§ EXERCISE GOAL: Give back each line of the material that contains the word "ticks".

DATASET EXTRACT START

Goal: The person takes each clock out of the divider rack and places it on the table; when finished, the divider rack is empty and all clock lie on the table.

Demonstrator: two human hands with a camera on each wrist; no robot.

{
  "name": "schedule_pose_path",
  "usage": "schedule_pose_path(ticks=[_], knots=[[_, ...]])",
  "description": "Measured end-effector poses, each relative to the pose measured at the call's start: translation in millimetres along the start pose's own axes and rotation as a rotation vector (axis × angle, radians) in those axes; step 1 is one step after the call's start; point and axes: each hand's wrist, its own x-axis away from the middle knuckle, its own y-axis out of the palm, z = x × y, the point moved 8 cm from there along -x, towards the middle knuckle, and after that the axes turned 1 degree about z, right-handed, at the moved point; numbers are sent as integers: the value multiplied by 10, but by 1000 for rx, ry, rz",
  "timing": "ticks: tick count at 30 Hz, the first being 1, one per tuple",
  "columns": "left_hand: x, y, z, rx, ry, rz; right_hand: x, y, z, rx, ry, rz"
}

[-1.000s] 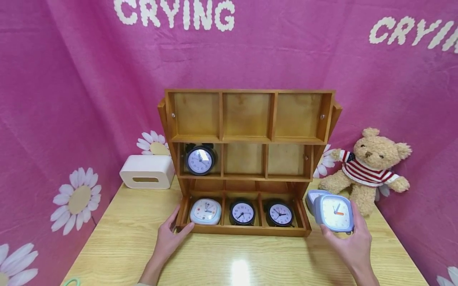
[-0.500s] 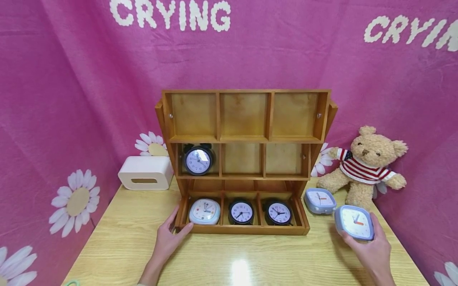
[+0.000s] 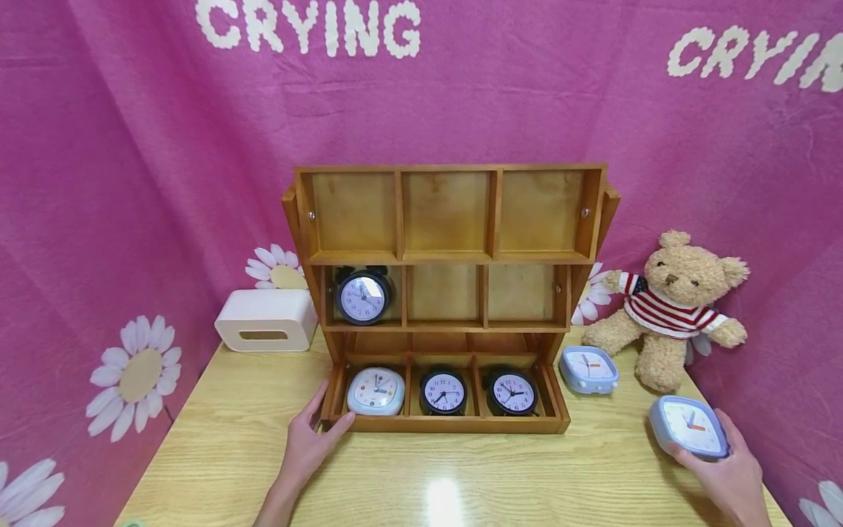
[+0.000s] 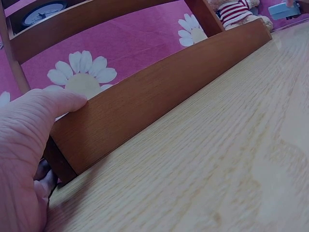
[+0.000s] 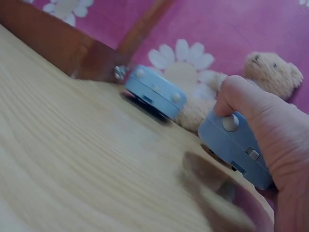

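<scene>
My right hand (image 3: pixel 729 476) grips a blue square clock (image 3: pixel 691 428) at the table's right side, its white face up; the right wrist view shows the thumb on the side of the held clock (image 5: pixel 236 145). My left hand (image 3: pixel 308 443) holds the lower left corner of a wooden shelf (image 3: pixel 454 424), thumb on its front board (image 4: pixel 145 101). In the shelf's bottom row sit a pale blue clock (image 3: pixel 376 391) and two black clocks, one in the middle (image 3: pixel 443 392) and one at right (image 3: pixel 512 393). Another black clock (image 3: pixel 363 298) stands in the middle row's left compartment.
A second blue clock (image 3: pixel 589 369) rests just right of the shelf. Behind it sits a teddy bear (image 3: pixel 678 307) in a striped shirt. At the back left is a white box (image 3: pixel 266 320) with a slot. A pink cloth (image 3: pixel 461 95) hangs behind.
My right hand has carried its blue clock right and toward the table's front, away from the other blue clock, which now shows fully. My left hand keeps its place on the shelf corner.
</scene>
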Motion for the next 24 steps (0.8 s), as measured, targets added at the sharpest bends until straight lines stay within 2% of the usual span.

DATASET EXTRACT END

§ SOLUTION FOR THIS TASK:
  "usage": "schedule_pose_path(ticks=[_], knots=[[_, ...]])",
  "timing": "ticks: tick count at 30 Hz, the first being 1, one per tuple",

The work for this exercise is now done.